Home Vocal Health and Wellness

Managing neck/larynx swelling - rest or no?

snyder6snyder6 Voice Repair Posts: 3
Hi guys,
I have a question about voice recovery. I have swelling in the neck (SCM) and larynx, and I wondered if I should sing through it or rest my voice to get the swelling down. Here's what happened. I used to sing basically out of the back of my throat and didn't understand the concept of singing in the "mask." I've been going through Ken's voice recovery course regularly with some success.
Well, somehow I slipped back into doing the exercises without the "brightness" for awhile, singing lightly with the back of my throat (the concept of head voice has always been hard for me to grasp). I'm kicking myself because I knew better, but old habits die hard. After doing this for awhile, I lost some of my vocal volume and high notes became harder to hit. I corrected my technique, rested my voice a couple days, and the volume came back. I still had some neck swelling though. Then I went back to singing the exercises out of my throat again and my voice box swelled up real bad. I lost some of my volume again when singing and speaking. I'm convinced it must be extra sensitive from a couple months of singing this way... This time I rested my voice for 2 days, then started doing the recovery course again, very careful to stay bright and not sing out of the back of the throat. My volume returned, but I still feel some swelling in the larynx and quite a bit in the SCM muscles. I sing at a church for my job and also have to speak a decent amount throughout the week. My question is this. In order to recover fully and quickly from the swelling, should I continue singing and speaking like normal (with brightness this time), or do I need to rest my voice until the swelling goes down? I just don't want to make it worse, and need my speaking voice to be well for a presentation in a couple weeks. If it's still bad in 2 weeks I'll go to an ENT, but it doesn't sound bad right now. Range is good too. It's just moderately swollen. Any suggestions would be great. Thanks,



  • Options
    codeowlcodeowl 2.0 PRO Posts: 310
    edited April 2021

    Prob @doc_ramadani can give you his take from the medical side of things.
    While I am not qualified to give you advice on this, I can share my experience with you. You can read my background story to see that in my first attempt at the course I failed, going horse all the time and having strain in my throat. Like you I felt like my voice was stuffed in the back of my throat, and the only way I could move up in pitch was to push a heap of air and raise my larynx.
    In my second attempt at the course I learnt about lifting the soft palate and using that as a tool to move up in pitch and in comparison to what I was doing, it made it effortless. I could do all of the scales in chest voice, no problems. This went great for 4 weeks practicing every day, and then I started getting very croaky after workouts, this is like the precursor to going horse for me. I had got more confident and started singing harder, and practicing 6 nights a week it doesn't take long for wear and tear to become cumulative. I decided I needed to understand support better, and so I did a stack of research here and learned how to do it properly. This went great for a while, but then I started to get croaky again, it was like always on the edge of happening.
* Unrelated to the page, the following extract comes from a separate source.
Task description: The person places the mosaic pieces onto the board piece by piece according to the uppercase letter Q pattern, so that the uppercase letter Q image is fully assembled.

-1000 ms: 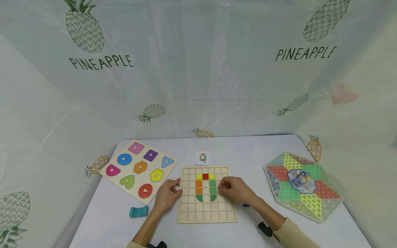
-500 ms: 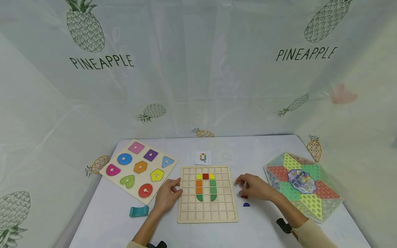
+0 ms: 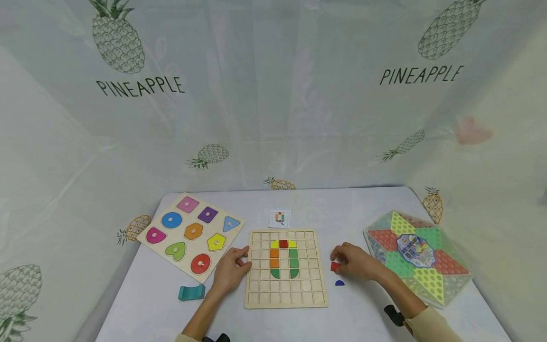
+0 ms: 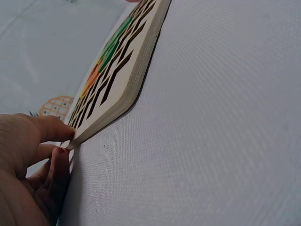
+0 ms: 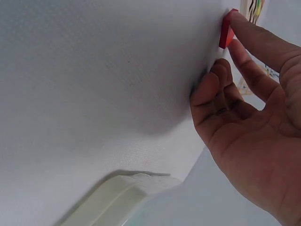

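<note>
A wooden grid board (image 3: 259, 299) lies mid-table. Yellow, red, orange and green tiles (image 3: 294, 262) form a ring in its cells. My left hand (image 3: 231, 270) steadies the board's left edge; in the left wrist view thumb and fingertips meet at its rim. To the right of the board, my right hand (image 3: 356, 262) pinches a red square tile (image 3: 335, 267) between thumb and index finger. In the right wrist view that red tile (image 5: 226, 33) stands tilted at the fingertips, close over the table, with the other fingers curled. A blue half-round tile (image 3: 339, 283) lies just in front of this hand.
A small pattern card (image 3: 279, 218) lies behind the board. At left are a shape puzzle board (image 3: 181, 221) with knobbed pieces and a teal curved block (image 3: 191, 292). A hexagonal Chinese checkers box (image 3: 420, 259) sits at right, near my right forearm. A patterned curtain hangs behind.
My right hand has left the board's right side and moved right to the loose tiles, where it has taken hold of the red tile. My left hand has stayed at the board's edge.
</note>
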Tool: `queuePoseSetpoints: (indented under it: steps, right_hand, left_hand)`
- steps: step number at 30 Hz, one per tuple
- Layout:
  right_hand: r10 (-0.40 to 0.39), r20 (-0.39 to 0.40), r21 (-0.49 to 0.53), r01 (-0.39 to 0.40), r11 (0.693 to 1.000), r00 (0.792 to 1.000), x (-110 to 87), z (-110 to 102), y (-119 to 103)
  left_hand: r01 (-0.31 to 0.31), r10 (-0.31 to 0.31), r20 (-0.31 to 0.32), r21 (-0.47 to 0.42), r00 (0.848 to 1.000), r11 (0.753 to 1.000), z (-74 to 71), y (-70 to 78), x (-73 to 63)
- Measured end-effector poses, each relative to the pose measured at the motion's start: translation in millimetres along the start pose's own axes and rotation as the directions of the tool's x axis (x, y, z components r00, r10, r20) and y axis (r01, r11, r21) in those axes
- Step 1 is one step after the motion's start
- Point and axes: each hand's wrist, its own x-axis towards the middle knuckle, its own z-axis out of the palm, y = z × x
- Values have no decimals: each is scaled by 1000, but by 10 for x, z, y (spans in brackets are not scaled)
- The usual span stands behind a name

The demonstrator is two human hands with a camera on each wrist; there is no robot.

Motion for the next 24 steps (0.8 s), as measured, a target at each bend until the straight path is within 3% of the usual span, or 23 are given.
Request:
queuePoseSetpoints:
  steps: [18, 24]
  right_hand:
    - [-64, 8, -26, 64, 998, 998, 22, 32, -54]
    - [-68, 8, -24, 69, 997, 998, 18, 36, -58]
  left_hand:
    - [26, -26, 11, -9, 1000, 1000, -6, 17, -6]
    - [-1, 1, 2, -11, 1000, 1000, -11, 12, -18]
I then learned about breath control, and started applying this, and that coupled with good support has solved the problem. But, I have to really focus on it. I went back to the starter exercises in volume one as they are a bit slower than the main audio workouts and I don't have to allocate as much focus to the more rapid pitch changes, and just really focused on support, and breath control. In my first attempt I would have little breakthroughs and then not be able to replicate them another day, so in my second attempt I started an analytical approach to training, recording myself and making notes about observations I made, and then making a checklist of things to focus on for each exercise, warm ups and vowels. I read the checklist before starting each exercise. Even if I knew what it said, just as a re-enforcing reminder before I started. I found if I didn't do this I would get through half a scale and then start going croaky as I had not focused on the things I should have, and that ruined that nights practice, so I just made myself look at it every time. Sticky notes and a mirror are also good.
    As I had new breakthroughs I documented how to replicate them straight after I worked them out. I took notes on things like the aspects of mask I used, the placement of the resonance, jaw position etc... I did it all in a way that someone else could read it and be able to replicate it. Phone videos are also useful for this as you can demonstrate what you have leaned and narrate all the aspects of how to replicate it.
    This totally accelerated my learning and gave me a deeper working understanding of the things I learnt.
    In my profile there are a number of links to posts where i have discussed stuff I have learned from Volume 1, along with some cool experiments to try etc... you may find some value in it:
    (start with the one on support!)

    For myself, (so this is not advice, just my experience) I opted to keep doing the workouts each night, but if my voice started going croaky I would take a break (10 - 15 mins) and then keep going and just be hyper focused on technique: support, breath control, lifting soft palate, lowering back of jaw and singing lightly etc...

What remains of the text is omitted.